Starting from the 2.4.0 version of Zabbix, the distributed scenarios that include nodes are no longer a possible setup. Indeed, if you download the source code of the Zabbix distribution discussed in this book, and then Zabbix 2.4.3, you'll see that the branch of code that was managing the nodes has been removed.
All the possible Zabbix architectures will be discussed in detail in Chapter 2, Distributed Monitoring.
The installation that will be covered in this chapter is the one consisting of a server for each of the following base components:
- A web frontend
- A Zabbix server
- A Zabbix database
We will start describing this installation because:
- It is a basic installation that is ready to be expanded with proxies and nodes
- Each component is on a dedicated server
- This kind of configuration is the starting point to monitor large environments
- It is widely used
- Most probably, it will be the starting point of your upgrade and expansion of the monitoring infrastructure.
Actually, this first setup for a large environment, as explained here, can be useful if you are looking to improve an existing monitoring infrastructure. If your current monitoring solution is not implemented in this way, the first thing to do is plan the migration on three different dedicated servers.
Once the environment is set up on three tiers but is still giving poor performance, you can plan and think which kind of large environment setup will be a perfect fit for your infrastructure.
When you monitor your large environment, there are some points to consider:
- Use a dedicated server to keep things easy to extend
- Keep things easy to extend and implement a high-availability setup
- Keep things easy to extend and implement a fault-tolerant architecture
On this three-layer installation, the CPU usage of the server component will not be really critical at least for the Zabbix server. The CPU consumption is directly related to the number of items to store and the refresh rate (number of samples per minute) rather than the memory.

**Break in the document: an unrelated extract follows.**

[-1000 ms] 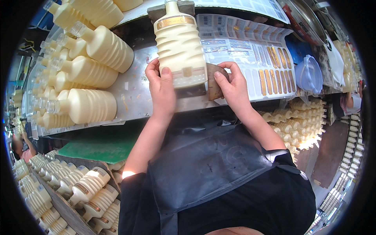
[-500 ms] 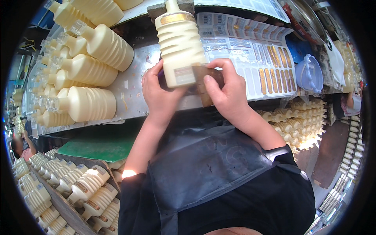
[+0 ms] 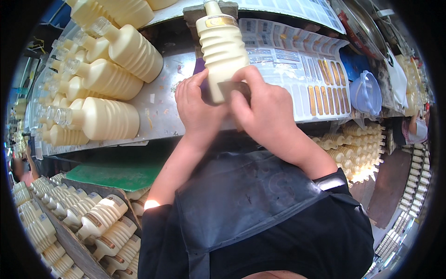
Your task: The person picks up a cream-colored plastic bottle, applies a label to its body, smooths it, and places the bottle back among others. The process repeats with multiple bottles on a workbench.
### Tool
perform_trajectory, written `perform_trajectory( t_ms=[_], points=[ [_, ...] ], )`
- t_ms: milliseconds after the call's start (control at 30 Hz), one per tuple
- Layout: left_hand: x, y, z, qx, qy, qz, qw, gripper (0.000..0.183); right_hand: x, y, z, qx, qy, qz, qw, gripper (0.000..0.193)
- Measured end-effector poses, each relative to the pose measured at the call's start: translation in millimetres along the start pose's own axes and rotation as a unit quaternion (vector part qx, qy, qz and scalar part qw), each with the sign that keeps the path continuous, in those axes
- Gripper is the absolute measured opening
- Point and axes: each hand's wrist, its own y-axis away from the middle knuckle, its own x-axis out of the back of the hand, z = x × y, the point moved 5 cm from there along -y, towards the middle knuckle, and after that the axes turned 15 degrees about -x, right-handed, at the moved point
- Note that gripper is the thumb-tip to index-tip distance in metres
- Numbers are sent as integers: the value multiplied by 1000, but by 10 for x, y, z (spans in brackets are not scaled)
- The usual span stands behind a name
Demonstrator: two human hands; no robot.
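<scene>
A cream bottle (image 3: 224,53) with a wavy ribbed body lies on its side, base toward me. A gold label (image 3: 219,22) sits on its shoulder. My left hand (image 3: 197,104) is closed round the left side of the base, thumb hidden from clear view. My right hand (image 3: 267,102) pinches a flat brown scraper-like piece (image 3: 236,87) between thumb and fingers and presses it on the lower body. Something purple (image 3: 200,68) shows beneath the bottle. A brown block (image 3: 191,16) props the neck end.
Several cream bottles (image 3: 111,118) are piled at the left of the metal table (image 3: 160,100). Sheets of gold and silver labels (image 3: 327,88) lie at right, beside a light-blue basket (image 3: 366,93). Bottles fill racks at lower left (image 3: 104,214) and below the table's right side (image 3: 353,149).
My right hand has moved the brown piece left across the lower bottle, over the clear rectangular label seen there before. The bottle sits slightly farther right in view.
</scene>
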Motion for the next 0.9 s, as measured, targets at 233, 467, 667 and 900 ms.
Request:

Indeed, the Zabbix server will not consume excessive CPU but is a bit greedier for memory. We can consider that four CPU cores with 8 GB of RAM can be used for more than 1,000 quad hosts without any issues.
Basically, there are two ways to install Zabbix:
- Downloading the latest source code and compiling it
- Installing it from packages
There is also another way to have a Zabbix server up and running, that is, by downloading the virtual appliance, but we don't consider this case as it is better to have full control of our installation and be aware of all the steps. Also, the major concern about the virtual appliance is that Zabbix itself defines the virtual appliance that is not production ready directly on the download page http://www.zabbix.com/download.php.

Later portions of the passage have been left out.